#### Instructions to follow:
Count each line below that has "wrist" anywhere in it. Answer with the total alone.

#### Available data:
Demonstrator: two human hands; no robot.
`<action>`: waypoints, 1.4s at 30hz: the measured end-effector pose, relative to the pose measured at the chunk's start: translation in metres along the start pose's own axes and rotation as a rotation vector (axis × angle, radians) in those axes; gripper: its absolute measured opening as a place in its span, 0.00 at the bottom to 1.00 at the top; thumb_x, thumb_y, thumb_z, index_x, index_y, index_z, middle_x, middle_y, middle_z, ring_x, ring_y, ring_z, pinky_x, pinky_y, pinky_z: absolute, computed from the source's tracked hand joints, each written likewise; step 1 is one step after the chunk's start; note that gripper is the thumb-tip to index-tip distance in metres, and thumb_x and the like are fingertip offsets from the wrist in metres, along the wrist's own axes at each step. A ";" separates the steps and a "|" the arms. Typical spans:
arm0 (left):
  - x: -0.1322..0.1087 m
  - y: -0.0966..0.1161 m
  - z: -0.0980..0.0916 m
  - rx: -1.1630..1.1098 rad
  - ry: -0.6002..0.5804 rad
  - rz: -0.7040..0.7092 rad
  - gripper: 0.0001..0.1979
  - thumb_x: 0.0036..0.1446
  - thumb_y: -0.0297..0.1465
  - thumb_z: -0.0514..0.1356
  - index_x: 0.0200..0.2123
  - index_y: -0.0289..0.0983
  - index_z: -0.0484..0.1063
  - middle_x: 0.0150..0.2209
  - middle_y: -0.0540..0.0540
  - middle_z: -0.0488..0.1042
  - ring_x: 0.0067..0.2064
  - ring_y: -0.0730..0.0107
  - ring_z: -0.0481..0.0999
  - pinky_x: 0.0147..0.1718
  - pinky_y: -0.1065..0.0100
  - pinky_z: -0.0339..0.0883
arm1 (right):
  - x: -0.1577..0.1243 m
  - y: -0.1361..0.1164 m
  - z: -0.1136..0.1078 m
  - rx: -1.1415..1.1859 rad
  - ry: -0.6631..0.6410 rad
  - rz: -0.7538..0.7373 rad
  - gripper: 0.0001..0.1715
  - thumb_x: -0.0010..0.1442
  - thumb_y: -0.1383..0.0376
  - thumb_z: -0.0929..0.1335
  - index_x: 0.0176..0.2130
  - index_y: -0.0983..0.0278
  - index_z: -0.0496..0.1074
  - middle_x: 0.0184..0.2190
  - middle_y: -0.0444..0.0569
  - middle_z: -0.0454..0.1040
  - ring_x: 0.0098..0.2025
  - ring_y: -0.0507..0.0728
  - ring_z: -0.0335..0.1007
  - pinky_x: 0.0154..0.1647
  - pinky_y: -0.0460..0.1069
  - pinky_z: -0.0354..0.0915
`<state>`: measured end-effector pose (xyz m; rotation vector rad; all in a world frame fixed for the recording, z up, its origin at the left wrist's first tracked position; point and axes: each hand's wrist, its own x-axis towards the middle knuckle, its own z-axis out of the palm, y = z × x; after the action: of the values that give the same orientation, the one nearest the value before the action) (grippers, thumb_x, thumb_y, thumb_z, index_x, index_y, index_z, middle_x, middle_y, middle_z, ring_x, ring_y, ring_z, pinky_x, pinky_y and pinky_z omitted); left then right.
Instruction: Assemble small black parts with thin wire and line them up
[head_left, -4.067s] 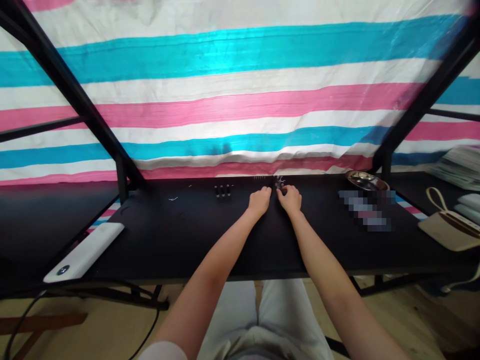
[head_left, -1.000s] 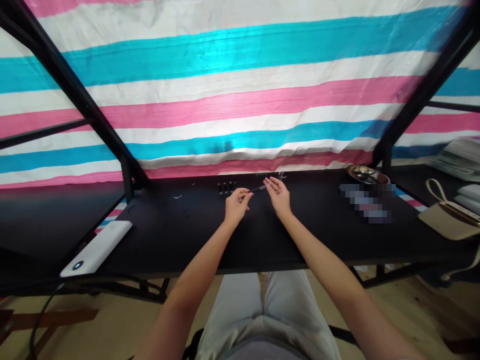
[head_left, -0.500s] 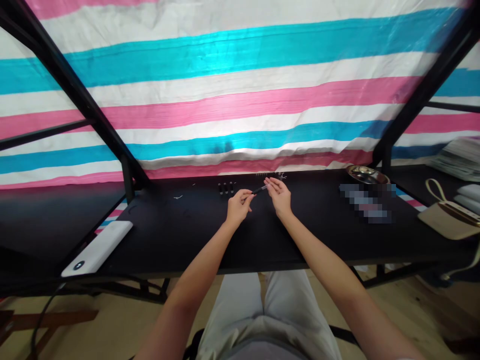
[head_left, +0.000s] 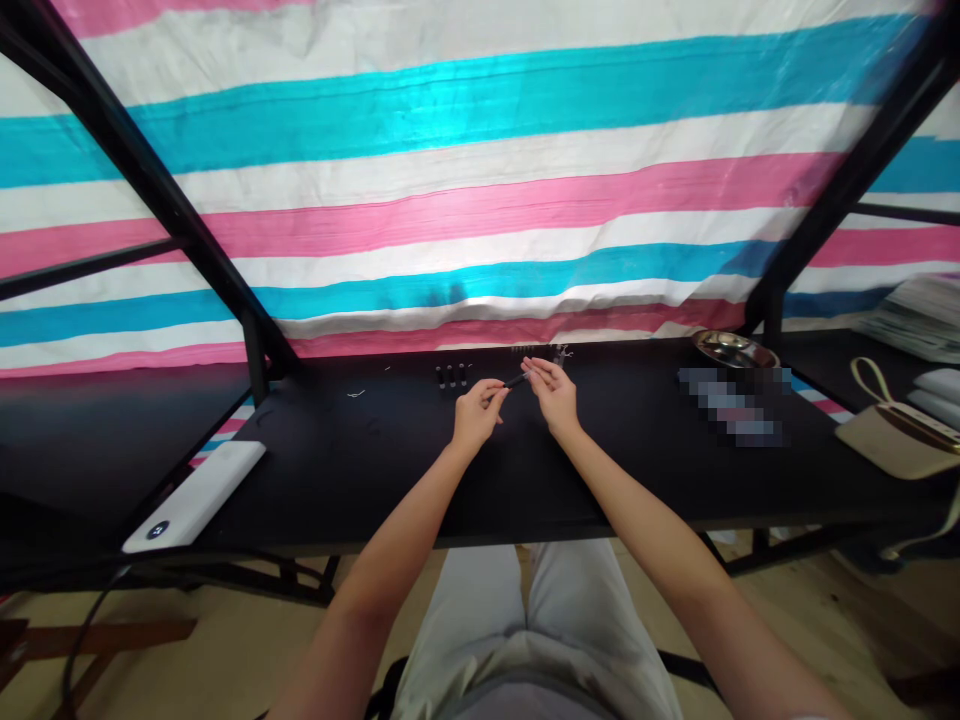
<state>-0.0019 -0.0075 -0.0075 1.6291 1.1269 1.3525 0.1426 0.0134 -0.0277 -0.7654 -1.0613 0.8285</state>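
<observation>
My left hand (head_left: 475,413) pinches one end of a thin dark stick-like piece (head_left: 514,381) just above the black table (head_left: 420,470). My right hand (head_left: 553,394) has its fingertips pinched at the other end of that piece, near a small pale part I cannot make out. Three small black cylinders (head_left: 451,376) stand upright in a row just left of my left hand. A cluster of tiny dark and silvery parts (head_left: 551,352) lies at the table's back edge beyond my right hand.
A white power bank (head_left: 196,494) with a cable lies at the table's front left. A metal bowl (head_left: 733,349) sits at the back right, a beige pouch (head_left: 896,430) and stacked papers (head_left: 915,318) farther right. Black frame posts (head_left: 255,365) rise before a striped tarp (head_left: 480,180).
Four seconds ago both hands rested at the small parts by the back edge. Now they are lifted toward me, holding the thin dark piece between them; little has shifted in the last second.
</observation>
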 end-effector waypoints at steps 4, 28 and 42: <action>-0.001 0.000 0.000 0.005 0.005 -0.002 0.16 0.50 0.41 0.59 0.36 0.34 0.70 0.35 0.43 0.77 0.16 0.80 0.69 0.16 0.75 0.64 | -0.001 -0.001 0.001 0.008 -0.011 -0.021 0.19 0.51 0.56 0.69 0.41 0.64 0.68 0.46 0.57 0.73 0.49 0.60 0.70 0.54 0.59 0.62; -0.002 0.002 0.000 0.019 0.009 0.017 0.16 0.51 0.42 0.58 0.34 0.34 0.70 0.34 0.43 0.78 0.17 0.79 0.69 0.15 0.75 0.65 | -0.014 -0.017 0.002 -0.240 -0.128 -0.152 0.19 0.58 0.56 0.64 0.48 0.60 0.69 0.48 0.51 0.72 0.51 0.57 0.68 0.56 0.56 0.62; -0.003 0.002 0.000 0.007 -0.017 0.008 0.16 0.51 0.41 0.58 0.35 0.33 0.70 0.35 0.42 0.78 0.18 0.79 0.70 0.16 0.75 0.66 | -0.017 -0.015 0.001 -0.290 -0.180 -0.208 0.18 0.59 0.60 0.62 0.50 0.60 0.68 0.53 0.50 0.68 0.52 0.56 0.67 0.57 0.55 0.61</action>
<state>-0.0020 -0.0105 -0.0069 1.6487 1.1179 1.3384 0.1409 -0.0085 -0.0214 -0.8160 -1.4171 0.5794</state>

#### Solved exercise:
2